* **Material provided**
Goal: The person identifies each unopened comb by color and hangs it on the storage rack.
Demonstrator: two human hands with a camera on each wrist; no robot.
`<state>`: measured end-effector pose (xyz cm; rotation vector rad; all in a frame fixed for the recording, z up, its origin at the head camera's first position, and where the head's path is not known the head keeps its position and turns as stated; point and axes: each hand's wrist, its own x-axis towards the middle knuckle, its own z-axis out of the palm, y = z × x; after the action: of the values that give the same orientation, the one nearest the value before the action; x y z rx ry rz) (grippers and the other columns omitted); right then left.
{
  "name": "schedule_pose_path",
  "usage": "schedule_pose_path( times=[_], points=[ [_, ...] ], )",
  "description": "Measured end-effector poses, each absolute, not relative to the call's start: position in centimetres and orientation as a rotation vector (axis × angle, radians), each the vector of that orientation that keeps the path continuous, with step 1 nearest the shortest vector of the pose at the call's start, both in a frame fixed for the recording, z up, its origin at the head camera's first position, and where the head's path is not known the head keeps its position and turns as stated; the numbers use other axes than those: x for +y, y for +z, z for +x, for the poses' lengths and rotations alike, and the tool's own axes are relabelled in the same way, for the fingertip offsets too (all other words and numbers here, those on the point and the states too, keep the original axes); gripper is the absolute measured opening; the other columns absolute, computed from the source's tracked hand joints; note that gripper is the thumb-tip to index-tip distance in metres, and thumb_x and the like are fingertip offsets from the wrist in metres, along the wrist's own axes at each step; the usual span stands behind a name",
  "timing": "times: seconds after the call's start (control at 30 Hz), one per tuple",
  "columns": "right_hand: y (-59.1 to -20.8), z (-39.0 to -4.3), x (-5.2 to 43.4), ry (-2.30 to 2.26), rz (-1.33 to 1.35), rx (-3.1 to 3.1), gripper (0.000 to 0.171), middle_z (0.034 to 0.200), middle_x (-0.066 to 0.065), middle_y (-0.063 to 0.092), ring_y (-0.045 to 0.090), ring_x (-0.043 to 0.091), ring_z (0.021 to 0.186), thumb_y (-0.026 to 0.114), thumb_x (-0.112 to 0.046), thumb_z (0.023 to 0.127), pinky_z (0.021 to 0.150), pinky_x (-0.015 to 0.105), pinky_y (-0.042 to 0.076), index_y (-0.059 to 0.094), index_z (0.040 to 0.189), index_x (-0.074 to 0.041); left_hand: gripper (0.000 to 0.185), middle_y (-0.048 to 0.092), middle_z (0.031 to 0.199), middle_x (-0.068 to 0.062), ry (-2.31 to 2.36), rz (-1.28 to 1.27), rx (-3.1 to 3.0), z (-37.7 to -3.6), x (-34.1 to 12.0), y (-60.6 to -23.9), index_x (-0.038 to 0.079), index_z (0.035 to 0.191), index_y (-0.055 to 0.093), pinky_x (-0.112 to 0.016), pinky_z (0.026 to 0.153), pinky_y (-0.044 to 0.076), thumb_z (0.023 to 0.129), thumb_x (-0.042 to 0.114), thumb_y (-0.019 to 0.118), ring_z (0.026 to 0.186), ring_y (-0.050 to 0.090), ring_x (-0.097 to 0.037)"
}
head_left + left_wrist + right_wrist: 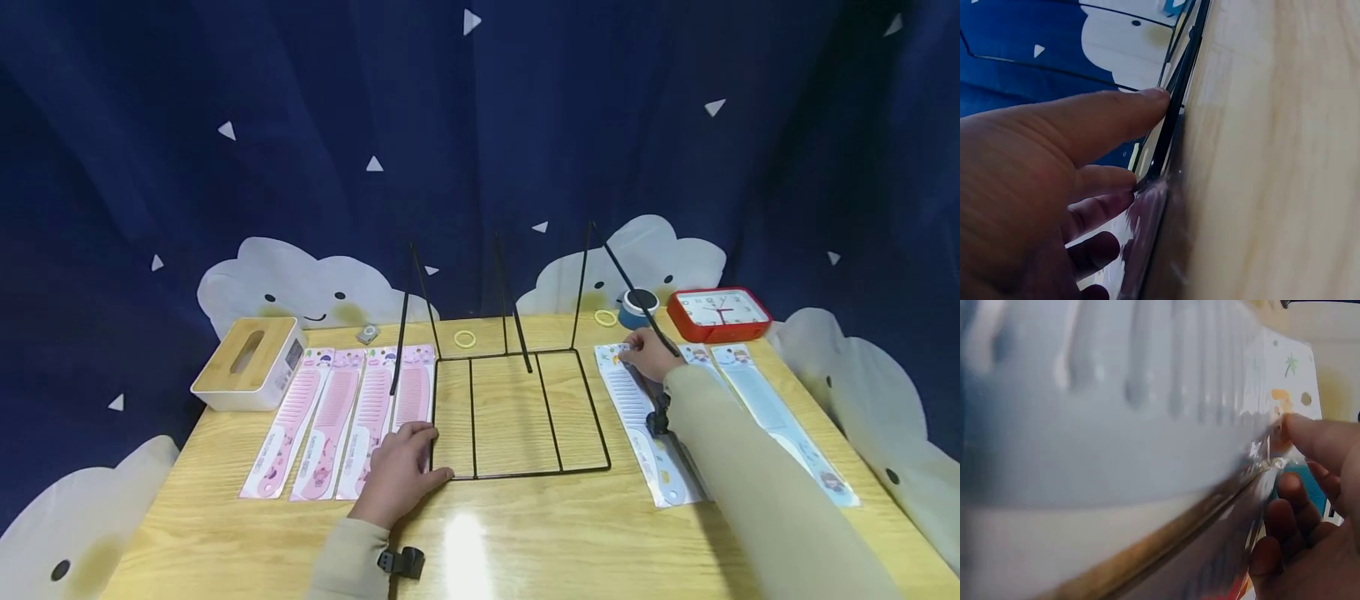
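Resting on the wooden table, the left hand lay with fingers extended, thumb against the near-left corner of the black wire rack and fingers on the nearest of four packaged pink combs. Across the rack, the right hand pinched the top edge of a packaged blue comb, thumb and curled fingers on the wrapper. A red clock, a tissue box and two yellow rings sat behind.
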<state>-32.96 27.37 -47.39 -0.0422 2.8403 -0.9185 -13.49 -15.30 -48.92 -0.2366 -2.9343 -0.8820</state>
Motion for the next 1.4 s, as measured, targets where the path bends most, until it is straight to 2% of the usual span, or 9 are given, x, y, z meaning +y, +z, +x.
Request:
schedule_pose_path(
  times=[0.23, 0.4, 0.5, 0.7, 0.8, 0.9, 1.1, 1.4],
  points=[
    [-46.0, -31.1, 27.2, -1.141, -0.011, 2.96, 0.018, 0.09, 0.01, 0.062, 0.055, 0.024, 0.082, 0.064, -0.023, 0.099, 0.068, 0.032, 0.044, 0.061, 0.101, -0.005, 0.064, 0.06, 0.133, -0.01, -0.837, -0.234, -2.916, -13.2, -14.8, -48.8, 0.002, 0.128, 0.066, -0.059, 0.095, 0.042, 0.075, 0.033, 0.087, 0.117, 0.055, -0.036],
    [-42.2, -28.9, 24.9, -1.335, -0.2, 2.992, 0.016, 0.082, 0.008, 0.06, 0.055, 0.02, 0.072, 0.065, -0.022, 0.098, 0.061, 0.028, 0.046, 0.062, 0.099, -0.006, 0.067, 0.059, 0.135, -0.01, -0.817, -0.225, -2.936, -13.3, -14.9, -48.9, 0.003, 0.13, 0.065, -0.058, 0.095, 0.042, 0.076, 0.035, 0.086, 0.116, 0.055, -0.036],
    [-39.1, -26.1, 22.4, -1.472, -0.39, 2.901, 0.016, 0.088, 0.01, 0.062, 0.057, 0.019, 0.073, 0.063, -0.02, 0.1, 0.062, 0.026, 0.05, 0.06, 0.104, -0.004, 0.067, 0.059, 0.136, -0.009, -0.807, -0.215, -2.949, -13.3, -15.1, -49.0, 0.004, 0.131, 0.064, -0.057, 0.093, 0.043, 0.076, 0.035, 0.086, 0.113, 0.056, -0.034],
    [-34.4, -18.6, 17.2, -1.723, -0.858, 2.704, 0.004, 0.086, 0.006, 0.064, 0.055, 0.014, 0.065, 0.066, -0.001, 0.095, 0.056, 0.024, 0.047, 0.062, 0.096, -0.003, 0.067, 0.059, 0.137, -0.009, -0.806, -0.219, -2.954, -13.4, -15.0, -48.9, 0.004, 0.131, 0.064, -0.056, 0.091, 0.044, 0.077, 0.036, 0.086, 0.11, 0.055, -0.034],
    [-32.9, -15.6, 15.4, -1.817, -1.012, 2.64, 0.014, 0.09, 0.003, 0.066, 0.055, 0.013, 0.065, 0.067, 0.007, 0.092, 0.054, 0.024, 0.047, 0.064, 0.095, -0.006, 0.066, 0.059, 0.136, -0.009, -0.802, -0.233, -2.947, -13.5, -14.9, -48.8, 0.004, 0.131, 0.064, -0.056, 0.09, 0.044, 0.077, 0.036, 0.086, 0.11, 0.056, -0.035],
    [-31.7, -13.6, 14.3, -1.903, -1.118, 2.573, 0.018, 0.093, 0.006, 0.066, 0.055, 0.015, 0.065, 0.065, 0.012, 0.09, 0.053, 0.025, 0.048, 0.063, 0.096, -0.006, 0.066, 0.059, 0.136, -0.009, -0.791, -0.232, -2.952, -13.4, -14.9, -48.8, 0.005, 0.131, 0.065, -0.056, 0.089, 0.045, 0.077, 0.037, 0.085, 0.109, 0.056, -0.034],
    [-30.5, -12.4, 13.2, -1.986, -1.132, 2.567, 0.014, 0.093, 0.009, 0.065, 0.055, 0.016, 0.065, 0.063, 0.012, 0.092, 0.053, 0.025, 0.047, 0.062, 0.096, -0.001, 0.065, 0.059, 0.137, -0.008, -0.795, -0.217, -2.962, -13.5, -14.9, -48.8, 0.005, 0.13, 0.065, -0.054, 0.089, 0.045, 0.078, 0.038, 0.085, 0.109, 0.056, -0.033],
    [-30.9, -13.8, 12.7, -1.977, -1.002, 2.649, 0.012, 0.087, 0.003, 0.065, 0.055, 0.015, 0.063, 0.065, 0.008, 0.092, 0.054, 0.025, 0.047, 0.063, 0.094, -0.003, 0.064, 0.059, 0.137, -0.009, -0.826, -0.22, -2.956, -13.4, -14.8, -48.6, 0.004, 0.13, 0.065, -0.055, 0.091, 0.044, 0.078, 0.036, 0.085, 0.109, 0.056, -0.034]
  ],
)
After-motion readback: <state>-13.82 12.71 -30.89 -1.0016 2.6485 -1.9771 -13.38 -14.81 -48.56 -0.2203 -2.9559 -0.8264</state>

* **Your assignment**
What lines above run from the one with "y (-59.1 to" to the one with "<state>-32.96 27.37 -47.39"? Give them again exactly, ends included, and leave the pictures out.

* **Exercise answer**
  "columns": "right_hand: y (-59.1 to -20.8), z (-39.0 to -4.3), x (-5.2 to 43.4), ry (-2.30 to 2.26), rz (-1.33 to 1.35), rx (-3.1 to 3.1), gripper (0.000 to 0.171), middle_z (0.034 to 0.200), middle_x (-0.066 to 0.065), middle_y (-0.063 to 0.092), ring_y (-0.045 to 0.090), ring_x (-0.043 to 0.091), ring_z (0.021 to 0.186), thumb_y (-0.026 to 0.114), thumb_x (-0.112 to 0.046), thumb_z (0.023 to 0.127), pinky_z (0.021 to 0.150), pinky_x (-0.015 to 0.105), pinky_y (-0.042 to 0.076), index_y (-0.059 to 0.094), index_z (0.040 to 0.189), index_x (-0.074 to 0.041); left_hand: gripper (0.000 to 0.185), middle_y (-0.048 to 0.092), middle_z (0.031 to 0.199), middle_x (-0.068 to 0.062), ry (-2.31 to 2.36), rz (-1.28 to 1.27), rx (-3.1 to 3.0), z (-37.7 to -3.6), x (-34.1 to 12.0), y (-60.6 to -23.9), index_x (-0.038 to 0.079), index_z (0.035 to 0.191), index_y (-0.055 to 0.093), pinky_x (-0.112 to 0.016), pinky_z (0.026 to 0.153), pinky_y (-0.044 to 0.076), thumb_z (0.023 to 0.129), thumb_x (-0.042 to 0.114), thumb_y (-0.019 to 0.118), ring_z (0.026 to 0.186), ring_y (-0.050 to 0.090), ring_x (-0.097 to 0.037)"
}
head_left + left_wrist + right_wrist: 
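Resting on the wooden table, the left hand lay with fingers extended, thumb against the near-left corner of the black wire rack and fingers on the nearest of four packaged pink combs. Across the rack, the right hand pinched the top edge of a packaged blue comb, thumb and curled fingers on the wrapper. A red clock, a tissue box and two yellow rings sat behind.
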<state>-32.96 27.37 -47.39 -0.0422 2.8403 -0.9185 -13.49 -15.30 -48.92 -0.2366 -2.9343 -0.8820</state>

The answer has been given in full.